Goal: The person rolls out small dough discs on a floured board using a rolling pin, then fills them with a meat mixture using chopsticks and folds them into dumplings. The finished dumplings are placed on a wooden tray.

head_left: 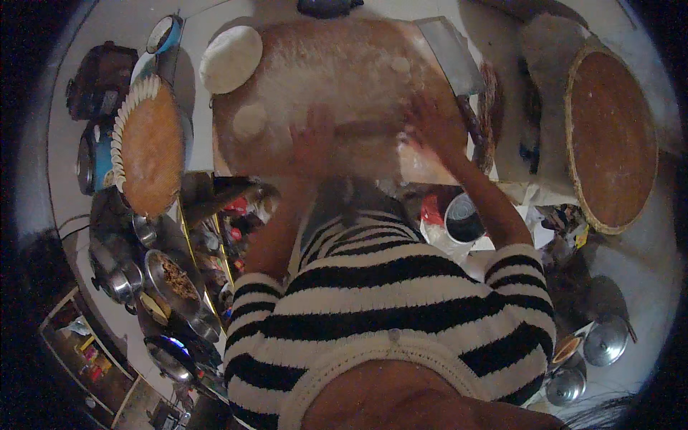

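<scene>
A floured wooden board (pixel 333 59) lies before me. Both my left hand (pixel 313 131) and my right hand (pixel 427 121) are over its near half, fingers stretched forward and blurred. Between them runs a dark bar, possibly a rolling pin (pixel 368 128); whether the hands grip it is unclear. One pale flat dough round (pixel 250 119) lies left of my left hand. A smaller dough piece (pixel 400 64) is beyond my right hand. At the board's far left corner sits a larger white round (pixel 231 59). A cleaver-like broad blade (pixel 451 54) lies at the far right corner.
To the left, a round woven tray (pixel 150 156) carries a curved row of dumplings (pixel 119 134). Beyond it is a blue bowl (pixel 164 35). A metal bowl of brown food (pixel 174 277) stands lower left. On the right are another woven tray (pixel 613 140) and a metal can (pixel 465 217).
</scene>
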`<state>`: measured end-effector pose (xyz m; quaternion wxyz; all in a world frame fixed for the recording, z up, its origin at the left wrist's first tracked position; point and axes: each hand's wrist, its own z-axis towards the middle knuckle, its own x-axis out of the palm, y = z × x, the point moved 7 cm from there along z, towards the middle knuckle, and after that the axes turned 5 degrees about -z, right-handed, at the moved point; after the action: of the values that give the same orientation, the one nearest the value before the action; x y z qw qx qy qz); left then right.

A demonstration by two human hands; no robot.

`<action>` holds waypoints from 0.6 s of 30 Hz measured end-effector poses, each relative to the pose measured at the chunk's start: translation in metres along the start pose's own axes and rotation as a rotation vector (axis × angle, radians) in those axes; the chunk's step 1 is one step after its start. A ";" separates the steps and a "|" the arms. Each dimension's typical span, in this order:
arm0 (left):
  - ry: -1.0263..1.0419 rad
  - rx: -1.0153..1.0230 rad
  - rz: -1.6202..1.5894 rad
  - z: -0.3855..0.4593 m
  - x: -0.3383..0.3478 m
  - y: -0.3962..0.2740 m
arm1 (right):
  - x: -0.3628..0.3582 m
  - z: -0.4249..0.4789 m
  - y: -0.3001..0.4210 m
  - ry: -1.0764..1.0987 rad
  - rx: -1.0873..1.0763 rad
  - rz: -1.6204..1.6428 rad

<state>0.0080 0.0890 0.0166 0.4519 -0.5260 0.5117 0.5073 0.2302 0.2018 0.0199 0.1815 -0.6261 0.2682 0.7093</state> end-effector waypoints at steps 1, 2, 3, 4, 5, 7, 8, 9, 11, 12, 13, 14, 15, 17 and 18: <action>0.106 -0.018 -0.043 -0.025 0.005 -0.011 | -0.004 -0.027 0.011 -0.043 -0.040 0.039; 0.212 -0.028 -0.086 -0.034 0.010 -0.016 | -0.010 -0.039 0.015 -0.086 -0.074 0.078; 0.138 -0.053 -0.131 -0.025 0.003 -0.012 | -0.015 -0.026 0.017 -0.015 -0.061 -0.005; 0.084 -0.091 -0.183 -0.024 -0.006 -0.008 | -0.027 -0.007 0.025 0.074 -0.058 -0.075; 0.033 -0.123 -0.236 -0.024 -0.013 -0.006 | -0.030 0.004 0.026 0.169 -0.050 -0.145; -0.060 -0.100 -0.162 0.011 -0.014 0.005 | -0.003 0.020 0.006 0.060 -0.033 -0.131; -0.100 -0.090 -0.123 0.018 -0.016 0.010 | 0.002 0.018 0.001 0.078 -0.019 -0.156; -0.028 -0.040 -0.125 0.012 -0.011 0.006 | 0.006 0.018 -0.009 0.088 -0.001 -0.191; 0.122 0.022 -0.124 -0.027 0.006 -0.001 | -0.006 -0.032 0.015 0.047 -0.054 -0.007; 0.028 -0.009 -0.184 -0.026 0.011 0.001 | -0.014 -0.047 0.021 0.025 -0.067 0.074; -0.043 -0.037 -0.245 -0.036 0.017 -0.002 | -0.015 -0.039 0.023 0.077 -0.051 0.017; -0.113 -0.067 -0.306 -0.044 0.024 -0.002 | -0.014 -0.022 0.022 0.129 -0.036 -0.039; -0.094 -0.091 -0.275 -0.035 0.017 0.000 | -0.010 -0.008 0.021 0.188 -0.018 -0.095; -0.085 -0.146 -0.200 0.009 -0.011 0.015 | -0.011 0.015 0.010 0.008 -0.037 -0.088; -0.054 -0.092 -0.185 0.004 -0.010 0.011 | -0.004 0.015 0.004 -0.012 -0.035 -0.089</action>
<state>-0.0028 0.0928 0.0265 0.4854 -0.5775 0.4248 0.5004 0.2163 0.2085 0.0251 0.2033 -0.6364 0.2266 0.7087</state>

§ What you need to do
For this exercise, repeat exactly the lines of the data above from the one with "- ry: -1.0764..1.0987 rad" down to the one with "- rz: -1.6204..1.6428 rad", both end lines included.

§ Response
  - ry: -1.0764..1.0987 rad
  - rx: -1.0873..1.0763 rad
  - rz: -1.6204..1.6428 rad

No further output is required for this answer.